The machine was purchased on April 01, 2002. The company charged depreciation at the rate of 10% per annum under diminishing balance method. On October 01, 2004, the company acquired a new machine at a cost of Rs.60,000 and incurred Rs.6,000 for installation of the new machine. The company decided to change the system of providing depreciation from the diminishing balance method to the straight-line method with retrospective effect from April 01, 2002. The rate of depreciation will remain the same.

The company decided to make necessary adjustments in respect of depreciation due to the change in the method in the year 2004-2005.

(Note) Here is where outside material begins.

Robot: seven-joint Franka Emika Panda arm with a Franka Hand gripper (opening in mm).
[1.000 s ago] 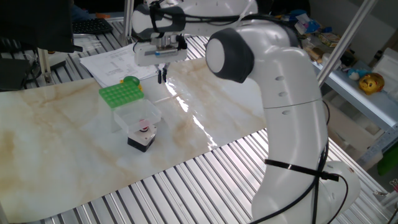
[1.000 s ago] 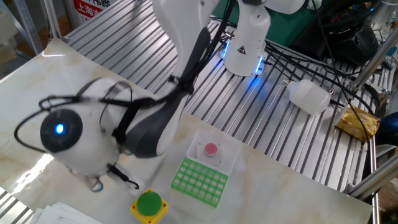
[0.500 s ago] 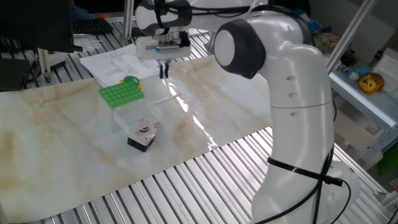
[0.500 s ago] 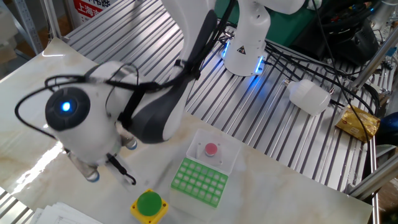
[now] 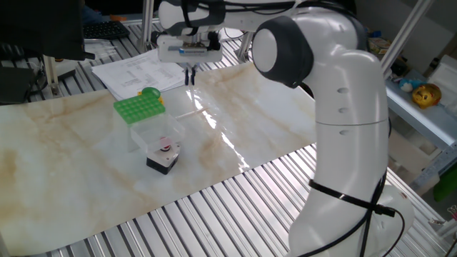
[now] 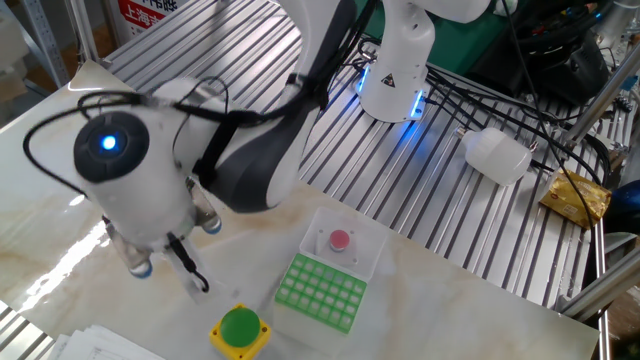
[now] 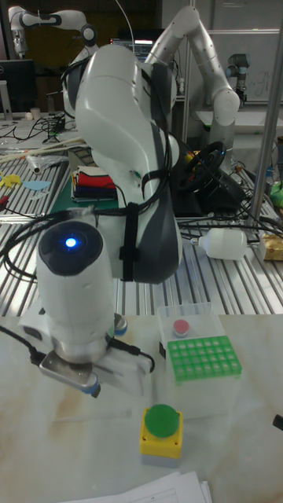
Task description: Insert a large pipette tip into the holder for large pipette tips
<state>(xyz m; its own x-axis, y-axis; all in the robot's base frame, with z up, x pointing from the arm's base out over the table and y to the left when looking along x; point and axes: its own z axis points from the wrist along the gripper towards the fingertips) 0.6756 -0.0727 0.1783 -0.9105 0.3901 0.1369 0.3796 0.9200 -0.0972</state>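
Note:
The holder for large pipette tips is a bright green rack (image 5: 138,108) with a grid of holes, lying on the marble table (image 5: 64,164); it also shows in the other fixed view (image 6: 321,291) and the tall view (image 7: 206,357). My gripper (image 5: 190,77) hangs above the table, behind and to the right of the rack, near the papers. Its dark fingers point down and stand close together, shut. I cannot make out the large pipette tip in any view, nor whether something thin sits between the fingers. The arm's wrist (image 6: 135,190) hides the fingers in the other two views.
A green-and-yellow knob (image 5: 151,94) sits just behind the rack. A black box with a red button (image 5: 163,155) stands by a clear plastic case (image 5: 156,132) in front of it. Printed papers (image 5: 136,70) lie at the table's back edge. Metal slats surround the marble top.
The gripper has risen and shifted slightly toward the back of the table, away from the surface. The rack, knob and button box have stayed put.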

Depreciation under new method for 2002-03 and 2003-04 = _______.

  • a)
    Rs. 1,33,400

  • b)
    Rs. 1,40,000

  • c)
    Rs. 1,26,000

  • d)
    Rs. 1,55,556

Correct answer is option 'C'. Can you explain this answer?
Most Upvoted Answer
On April 01, 2004 the debit balance of the machinery account of A Ltd....
Calculation of Depreciation under Diminishing Balance Method:
Debit balance of machinery account as on April 01, 2004 = Rs.5,67,000
Purchase date of machinery = April 01, 2002
Depreciation rate = 10%

Depreciation for the year 2002-03:
Depreciation for the year = Rs.5,67,000 x 10% = Rs.56,700

Depreciation for the year 2003-04:
Depreciation for the year = (Rs.5,67,000 - Rs.56,700) x 10% = Rs.51,330

Depreciation under Straight-Line Method:
New machine cost = Rs.60,000
Installation cost = Rs.6,000
Total cost of the new machine = Rs.66,000

Depreciation rate = 10% per annum
Depreciation per year = Rs.66,000 x 10% = Rs.6,600

Adjustment for the year 2004-05:
Depreciation under Diminishing Balance Method for the year 2004-05 = (Rs.5,67,000 - Rs.1,08,030) x 10% = Rs.4,58,597 x 10% = Rs.45,860
Depreciation under Straight-Line Method for the year 2004-05 = Rs.6,600

Difference in Depreciation = Rs.45,860 - Rs.6,600 = Rs.39,260

Adjustment for the year 2002-03:
Depreciation under Diminishing Balance Method for the year 2002-03 = Rs.56,700
Depreciation under Straight-Line Method for the year 2002-03 = Rs.6,600

Difference in Depreciation = Rs.56,700 - Rs.6,600 = Rs.50,100

Adjustment for the year 2003-04:
Depreciation under Diminishing Balance Method for the year 2003-04 = Rs.51,330
Depreciation under Straight-Line Method for the year 2003-04 = Rs.6,600

Difference in Depreciation = Rs.51,330 - Rs.6,600 = Rs.44,730

Depreciation under new method for 2002-03 and 2003-04 = Rs.50,100 + Rs.44,730 = Rs.94,830
Depreciation under new method for 2004-05 = Rs.6,600

Total Depreciation under new method = Rs.94,830 + Rs.6,600 = Rs.1,01,430

Therefore, the correct answer is option (c) Rs.1,40,000.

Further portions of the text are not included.